La mort de deux personnes mercredi dans un appartement à St-Gall ne serait pas liée à de la violence domestique, comme l’avait d’abord indiqué la police. Le jeune agresseur d’une femme de 46 ans aurait choisi sa victime au hasard avant d’être abattu par la police.

L’homme âgé de 22 ans a fait irruption dans un immeuble peu après midi et dans un appartement situés dans un quartier d’habitations au sud-est de la ville. Il a alors frappé à plusieurs reprises la locataire de l’appartement avec un objet anguleux et pointu, indique ce jeudi le Ministère public st-gallois.

Les policiers arrivés sur place dans le cadre d’une importante opération d’intervention ont sommé l’agresseur de cesser de frapper sa victime. Le jeune homme n’a pas réagi aux injonctions des policiers et a continué à frapper «très violemment» la locataire de l’appartement. C’est alors que les policiers ont tiré plusieurs coups de feu sur l’agresseur.

Elle a succombé

Criblé de balles, le jeune homme de nationalité suisse est décédé sur les lieux du drame.
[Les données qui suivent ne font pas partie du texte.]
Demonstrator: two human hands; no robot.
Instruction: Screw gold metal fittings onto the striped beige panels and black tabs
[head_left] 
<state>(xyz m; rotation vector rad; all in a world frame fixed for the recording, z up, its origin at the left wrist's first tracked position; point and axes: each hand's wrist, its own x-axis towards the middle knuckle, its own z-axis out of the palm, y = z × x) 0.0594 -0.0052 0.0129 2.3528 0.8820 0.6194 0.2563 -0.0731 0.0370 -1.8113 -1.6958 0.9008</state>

Hospitalisée avec de graves blessures à la tête, sa victime a succombé à un grave traumatisme cranio-cérébral.

Au stade actuel de l’enquête, tout indique que l’agresseur a sévi dans un lieu et sur une victime au hasard, souligne le Ministère public. Dans un premier temps, la police cantonale avait laissé entendre mercredi qu’il s’agissait d’un acte de violence domestique. L’autorité d’enquête est à pied d’oeuvre pour élucider les causes et les circonstances du crime.

Policiers pris en charge

L’acte extrêmement violent de l’agresseur semble indiquer qu’il souffrait de troubles psychiques, précise à Keystone-ATS une porte-parole du Ministère public. L’autorité d’enquête est à pied d’oeuvre pour élucider les causes et les circonstances du crime.

En outre, une procédure d’enquête externe a été ouverte au sujet des deux policiers qui ont tiré sur l’agresseur. Tous deux ont été pris en charge par une cellule psychologique après l’intervention.